こういうクリア素材で光学迷彩と言い張ってるフィギュア好き

 なぜこれがメンタルに効いたのか、正直なところよくわからないが、わからないなりに当事者として考えてみよう。

『フレディVSジェイソン』『貞子VS伽倻子』『ゴジラVSコング』など、タイトルに「VS」とつくバケモノクロスオーバー映画は色々ある。今あげた3作品ともエイリアンVS.プレデター並に大好きな映画だ。
 まずクロスオーバーもの特有の、賑やかなお祭り感。クロスオーバーする作品のキャラクターそれぞれに見せ場が必要なので、単純に「ここがバケモノの見せ場だ〜!」みたいなシーンが2倍になる。
 さらには大抵「片方だけしか知らない人どころか、両方知らない人も見るかもしれない。
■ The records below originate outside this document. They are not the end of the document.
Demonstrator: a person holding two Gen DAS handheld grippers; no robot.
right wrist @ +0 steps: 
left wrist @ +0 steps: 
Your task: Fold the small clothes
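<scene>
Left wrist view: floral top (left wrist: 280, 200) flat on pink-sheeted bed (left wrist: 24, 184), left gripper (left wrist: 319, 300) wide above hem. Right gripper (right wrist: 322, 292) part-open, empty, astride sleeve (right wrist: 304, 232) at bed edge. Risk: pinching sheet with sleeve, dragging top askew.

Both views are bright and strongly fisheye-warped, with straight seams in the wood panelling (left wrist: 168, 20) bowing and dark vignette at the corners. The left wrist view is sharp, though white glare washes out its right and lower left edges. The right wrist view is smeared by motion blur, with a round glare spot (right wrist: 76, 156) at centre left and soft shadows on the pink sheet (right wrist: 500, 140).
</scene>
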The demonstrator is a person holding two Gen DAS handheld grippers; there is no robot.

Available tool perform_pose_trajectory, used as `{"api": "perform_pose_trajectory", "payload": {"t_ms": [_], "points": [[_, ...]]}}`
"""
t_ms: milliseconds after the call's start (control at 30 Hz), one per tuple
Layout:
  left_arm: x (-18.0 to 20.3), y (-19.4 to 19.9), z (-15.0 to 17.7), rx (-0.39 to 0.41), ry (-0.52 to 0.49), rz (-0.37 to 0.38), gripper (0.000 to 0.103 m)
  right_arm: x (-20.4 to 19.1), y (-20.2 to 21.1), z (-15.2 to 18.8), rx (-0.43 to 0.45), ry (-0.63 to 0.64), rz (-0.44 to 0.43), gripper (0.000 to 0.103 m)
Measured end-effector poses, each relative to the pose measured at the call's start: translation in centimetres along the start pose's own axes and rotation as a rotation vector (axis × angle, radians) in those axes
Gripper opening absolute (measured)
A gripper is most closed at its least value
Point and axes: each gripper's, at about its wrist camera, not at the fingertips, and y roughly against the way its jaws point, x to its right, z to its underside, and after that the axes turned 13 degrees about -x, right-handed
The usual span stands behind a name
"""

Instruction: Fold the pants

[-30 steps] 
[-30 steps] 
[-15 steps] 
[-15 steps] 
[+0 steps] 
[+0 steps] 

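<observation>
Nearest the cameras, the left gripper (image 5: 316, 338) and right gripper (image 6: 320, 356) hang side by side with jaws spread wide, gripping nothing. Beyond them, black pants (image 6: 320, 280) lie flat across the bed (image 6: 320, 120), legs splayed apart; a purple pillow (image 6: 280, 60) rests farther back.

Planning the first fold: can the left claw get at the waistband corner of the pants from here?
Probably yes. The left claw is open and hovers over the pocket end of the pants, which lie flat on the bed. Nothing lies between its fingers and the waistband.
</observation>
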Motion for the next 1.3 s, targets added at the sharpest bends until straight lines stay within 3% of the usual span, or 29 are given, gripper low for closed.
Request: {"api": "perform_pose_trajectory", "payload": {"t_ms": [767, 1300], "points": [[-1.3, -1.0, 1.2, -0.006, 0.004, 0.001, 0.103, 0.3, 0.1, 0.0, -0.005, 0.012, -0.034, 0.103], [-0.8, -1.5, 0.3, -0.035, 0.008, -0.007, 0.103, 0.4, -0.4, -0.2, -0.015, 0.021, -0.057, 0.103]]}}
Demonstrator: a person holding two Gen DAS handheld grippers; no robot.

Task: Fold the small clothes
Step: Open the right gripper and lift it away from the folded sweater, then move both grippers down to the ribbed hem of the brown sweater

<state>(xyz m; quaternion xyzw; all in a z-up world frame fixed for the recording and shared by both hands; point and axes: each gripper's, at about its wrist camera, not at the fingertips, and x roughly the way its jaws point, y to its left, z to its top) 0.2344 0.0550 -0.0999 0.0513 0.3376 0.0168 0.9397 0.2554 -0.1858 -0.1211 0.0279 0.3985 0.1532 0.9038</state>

わざわざ両作見ておかなくてもべつにいいようにしなきゃ」ということで、大変親切なストーリーになる。

バケモンにバケモンをぶつけると良い例

 つまり、すっごいわかりやすい話でバケモノが2倍大暴れする映画になりがち、と言えるのではないか。もちろんエイリアンVS.プレデターは完全に当てはまる。

 病んだ精神におかゆのような食べやすさで、なおかつ高エネルギーな映画。俺は無意識のうちに、エイリアンVS.プレデターにそのような要素を求めていたのではないだろうか。そうに違いない。そもそもエイリアンとプレデターが好きというのも重要ではあるのだろうけど。

 そういうわけで、鬱が辛かった時に『エイリアンVS.プレデター』にかなり癒されたという話だった。もちろん回復の直接的な要因は休養や抗うつ剤などの力だとは思うが、エイリアンとプレデターの死闘にかなり癒され助けられたのも事実だ。ありがとうエイリアン、ありがとうプレデター。

 もしもこれを読んでいるあなた自身か身の回りの人が鬱に苦しんでいて、何かしら救いを求めてこの記事にたどり着いたのであれば、こんな記事を参考にせずにまず精神科に予約の電話をする方がいい。そうしましょう。
 そして療養していくなかで「なんか急にあの映画みたい」という欲求が湧いてきた映画があれば、きっとその映画が精神に効くのではないかと思う。

 色々な映画を楽しむ余裕が復活した頃にでも『エイリアンVS.プレデター』を見て「ああ、あの時ナ月が言ってたのはこれか……」と思ってくれたら嬉しいぜ。